## YOUR TASK
Please output the data below exactly as given, starting at its first line and stopping after the line that contains "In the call".

## DATA EXTRACT
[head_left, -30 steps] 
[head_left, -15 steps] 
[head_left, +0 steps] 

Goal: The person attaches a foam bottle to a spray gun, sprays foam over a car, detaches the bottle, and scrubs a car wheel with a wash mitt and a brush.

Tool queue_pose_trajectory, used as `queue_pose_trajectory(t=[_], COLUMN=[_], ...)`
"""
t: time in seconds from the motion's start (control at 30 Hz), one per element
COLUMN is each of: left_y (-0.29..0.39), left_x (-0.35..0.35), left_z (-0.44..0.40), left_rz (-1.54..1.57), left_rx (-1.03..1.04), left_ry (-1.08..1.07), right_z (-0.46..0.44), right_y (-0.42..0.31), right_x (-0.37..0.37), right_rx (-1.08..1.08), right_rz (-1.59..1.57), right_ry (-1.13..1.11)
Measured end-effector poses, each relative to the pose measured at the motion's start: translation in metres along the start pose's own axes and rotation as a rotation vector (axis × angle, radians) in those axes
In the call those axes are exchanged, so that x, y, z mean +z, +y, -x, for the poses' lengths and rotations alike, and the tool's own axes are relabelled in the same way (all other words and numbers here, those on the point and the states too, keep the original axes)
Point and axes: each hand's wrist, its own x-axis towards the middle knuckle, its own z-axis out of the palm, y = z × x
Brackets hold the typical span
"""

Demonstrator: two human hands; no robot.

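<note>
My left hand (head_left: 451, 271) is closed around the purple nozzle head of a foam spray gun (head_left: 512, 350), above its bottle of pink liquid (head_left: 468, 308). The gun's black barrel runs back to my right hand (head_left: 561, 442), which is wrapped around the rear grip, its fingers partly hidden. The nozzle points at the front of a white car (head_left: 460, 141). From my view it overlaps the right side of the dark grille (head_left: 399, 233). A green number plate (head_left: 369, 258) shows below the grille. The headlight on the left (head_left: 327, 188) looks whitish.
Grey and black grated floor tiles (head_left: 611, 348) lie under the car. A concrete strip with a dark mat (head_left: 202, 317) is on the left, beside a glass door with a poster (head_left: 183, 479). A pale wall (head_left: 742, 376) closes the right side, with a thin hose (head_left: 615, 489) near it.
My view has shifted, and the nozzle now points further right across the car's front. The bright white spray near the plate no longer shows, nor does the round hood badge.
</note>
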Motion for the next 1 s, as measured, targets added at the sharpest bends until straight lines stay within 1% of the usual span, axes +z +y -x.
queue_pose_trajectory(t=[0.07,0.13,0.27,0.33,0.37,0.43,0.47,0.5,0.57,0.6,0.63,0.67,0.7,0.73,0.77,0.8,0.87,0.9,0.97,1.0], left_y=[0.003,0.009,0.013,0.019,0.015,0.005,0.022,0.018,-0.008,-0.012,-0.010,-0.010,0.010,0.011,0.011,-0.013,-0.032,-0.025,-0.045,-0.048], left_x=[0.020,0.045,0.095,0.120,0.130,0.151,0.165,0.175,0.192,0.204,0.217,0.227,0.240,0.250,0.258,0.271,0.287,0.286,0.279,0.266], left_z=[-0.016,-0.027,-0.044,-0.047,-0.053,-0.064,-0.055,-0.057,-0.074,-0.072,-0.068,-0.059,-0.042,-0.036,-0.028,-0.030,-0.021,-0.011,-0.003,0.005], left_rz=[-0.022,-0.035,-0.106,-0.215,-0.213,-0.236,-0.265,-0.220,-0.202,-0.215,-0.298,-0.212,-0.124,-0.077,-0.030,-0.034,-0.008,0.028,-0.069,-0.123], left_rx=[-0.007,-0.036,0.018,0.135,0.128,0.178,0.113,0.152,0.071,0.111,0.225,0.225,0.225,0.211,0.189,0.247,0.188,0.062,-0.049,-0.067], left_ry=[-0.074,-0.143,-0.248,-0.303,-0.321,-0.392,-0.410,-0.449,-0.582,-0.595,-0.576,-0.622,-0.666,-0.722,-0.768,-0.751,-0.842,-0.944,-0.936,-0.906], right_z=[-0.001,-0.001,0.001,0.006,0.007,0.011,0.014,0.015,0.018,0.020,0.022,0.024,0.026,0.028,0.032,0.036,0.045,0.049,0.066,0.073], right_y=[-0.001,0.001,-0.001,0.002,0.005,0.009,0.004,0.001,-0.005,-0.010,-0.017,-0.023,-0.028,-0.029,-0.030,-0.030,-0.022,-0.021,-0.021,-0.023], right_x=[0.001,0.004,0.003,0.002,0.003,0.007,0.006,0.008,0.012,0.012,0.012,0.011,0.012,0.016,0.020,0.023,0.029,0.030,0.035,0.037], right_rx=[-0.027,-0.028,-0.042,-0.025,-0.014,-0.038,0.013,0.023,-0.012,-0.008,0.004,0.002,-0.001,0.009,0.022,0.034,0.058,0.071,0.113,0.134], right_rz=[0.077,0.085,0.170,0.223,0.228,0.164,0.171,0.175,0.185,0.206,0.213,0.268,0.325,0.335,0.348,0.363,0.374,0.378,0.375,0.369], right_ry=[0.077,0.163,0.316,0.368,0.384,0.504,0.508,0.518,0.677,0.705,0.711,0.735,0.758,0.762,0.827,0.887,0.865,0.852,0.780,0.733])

## EXERCISE OUTPUT
[head_left, -30 steps] 
[head_left, -15 steps] 
[head_left, +0 steps] 

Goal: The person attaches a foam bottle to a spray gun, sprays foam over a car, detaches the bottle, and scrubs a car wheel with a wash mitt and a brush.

Tool queue_pose_trajectory, used as `queue_pose_trajectory(t=[_], COLUMN=[_], ...)`
"""
t: time in seconds from the motion's start (control at 30 Hz), one per element
COLUMN is each of: left_y (-0.29..0.39), left_x (-0.35..0.35), left_z (-0.44..0.40), left_rz (-1.54..1.57), left_rx (-1.03..1.04), left_ry (-1.08..1.07), right_z (-0.46..0.44), right_y (-0.42..0.31), right_x (-0.37..0.37), right_rx (-1.08..1.08), right_rz (-1.59..1.57), right_ry (-1.13..1.11)
Measured end-effector poses, each relative to the pose measured at the motion's start: translation in metres along the start pose's own axes and rotation as a rotation vector (axis × angle, radians) in those axes
In the call those axes are exchanged, so that x, y, z mean +z, +y, -x, for the poses' lengths and rotations alike, and the tool's own axes are relabelled in the same way (all other words and numbers here, those on the point and the states too, keep the original axes)

Work on this exercise is finished, so nothing remains.